A piece from the High Point Enterprise, titled "Fritz Should Resign", opines thusly re the principal of the Hudson High School, R.L. Fritz, whose teaching credential had been stripped by the State Board of Education based on his being found to have utilized improper accounting methods to pay teachers for overtime, in excess of that authorized by law, to keep the school functioning, by employing substitutes and then using the pay which the substitutes, not pros, then returned to pay regular teachers during understaffed, albeit not distaffed, times. Mr. Fritz had been elected president of the North Carolina Education Association prior to the problem coming to light.

While a laudable sentiment had motivated his conduct, most of the $1,300 to $1,600 in question had gone to the principal's wife.

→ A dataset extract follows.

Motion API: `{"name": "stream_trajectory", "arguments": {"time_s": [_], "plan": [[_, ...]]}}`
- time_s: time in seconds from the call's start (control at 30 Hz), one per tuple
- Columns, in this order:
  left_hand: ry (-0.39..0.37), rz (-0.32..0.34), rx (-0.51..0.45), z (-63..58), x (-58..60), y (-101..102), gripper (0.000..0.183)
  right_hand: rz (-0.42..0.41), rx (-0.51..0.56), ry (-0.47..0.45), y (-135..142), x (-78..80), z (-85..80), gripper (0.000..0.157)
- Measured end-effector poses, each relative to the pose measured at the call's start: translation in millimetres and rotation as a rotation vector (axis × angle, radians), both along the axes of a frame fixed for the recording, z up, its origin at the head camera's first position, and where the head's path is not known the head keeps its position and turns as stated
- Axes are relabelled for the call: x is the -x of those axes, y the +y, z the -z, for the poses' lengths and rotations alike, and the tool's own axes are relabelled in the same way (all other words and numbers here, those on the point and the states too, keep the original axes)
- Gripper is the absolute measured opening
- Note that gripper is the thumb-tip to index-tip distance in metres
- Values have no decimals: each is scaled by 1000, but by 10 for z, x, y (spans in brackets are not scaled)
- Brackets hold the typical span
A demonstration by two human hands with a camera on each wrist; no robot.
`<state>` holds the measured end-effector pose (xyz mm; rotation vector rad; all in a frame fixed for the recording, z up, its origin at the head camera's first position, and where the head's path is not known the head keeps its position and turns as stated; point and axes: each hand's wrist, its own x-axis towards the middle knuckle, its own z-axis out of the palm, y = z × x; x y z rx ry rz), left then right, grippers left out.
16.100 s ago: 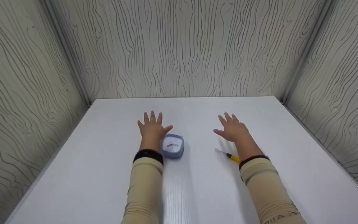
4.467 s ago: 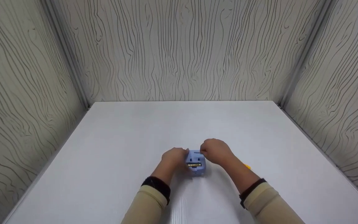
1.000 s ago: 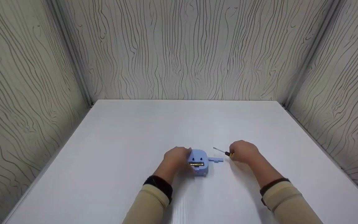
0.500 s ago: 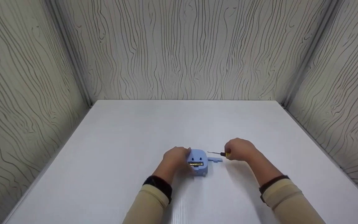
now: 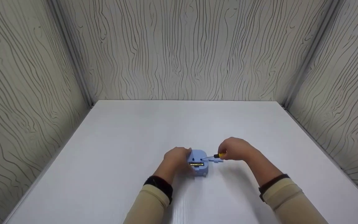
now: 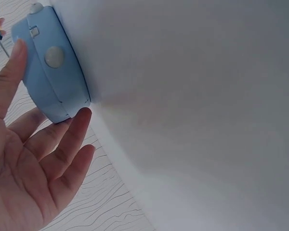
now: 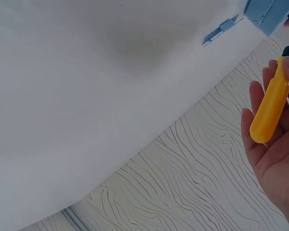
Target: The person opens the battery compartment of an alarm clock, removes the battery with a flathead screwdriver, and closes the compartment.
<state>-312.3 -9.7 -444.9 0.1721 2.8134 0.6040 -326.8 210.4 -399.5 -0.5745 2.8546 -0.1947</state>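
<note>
A light-blue alarm clock [image 5: 199, 153] lies face down on the table, its back up. In its uncovered compartment a gold-coloured battery [image 5: 197, 164] shows. My left hand [image 5: 176, 158] holds the clock by its left side, thumb along one side and fingers at the other in the left wrist view. My right hand [image 5: 237, 148] grips a screwdriver [image 7: 271, 108] by its yellow handle. The shaft slants left over the clock's back, with the tip at or just above the right-hand black knob; contact is unclear. The detached battery cover [image 7: 222, 31] lies right of the clock, partly beneath the screwdriver in the head view.
A white table [image 5: 129, 133] spreads around the hands. Behind it and at both sides rise wood-grain-patterned panels [image 5: 179, 53], with grey metal strips [image 5: 73, 56] in the corners.
Since a second ago my right hand has moved left, bringing the screwdriver tip over the clock. Earlier the clock stood face up, the screwdriver lay on the table and both hands were empty.
</note>
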Motion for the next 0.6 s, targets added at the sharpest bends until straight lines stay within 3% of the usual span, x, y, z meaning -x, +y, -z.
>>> {"name": "stream_trajectory", "arguments": {"time_s": [0.6], "plan": [[-18,2,13,-15,-5,3,91,-2,8,-2,-84,-18,-225,7]]}}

He had acted with the knowledge of the Superintendent of the school system.

While viewed by his peers as a man of integrity, he had been party to a fraud against the State and, the piece concludes, should resign his posts as president of the NCEA and as principal. It wishes him well in any other endeavor which he might undertake and in his court contest of the Board's ruling. But the fight for higher teacher pay might be compromised should he not tender both resignations.

Robert S. Allen awards the column's brass ring for patriotism and distinguished service to former Secretary of War Robert Patterson, who had just resigned from the post in advance of the merger of the military. He remarks that he could not understand why the White House had not bestowed the Distinguished Service Medal or Legion of Merit award on him, as far lesser men had received one or the other.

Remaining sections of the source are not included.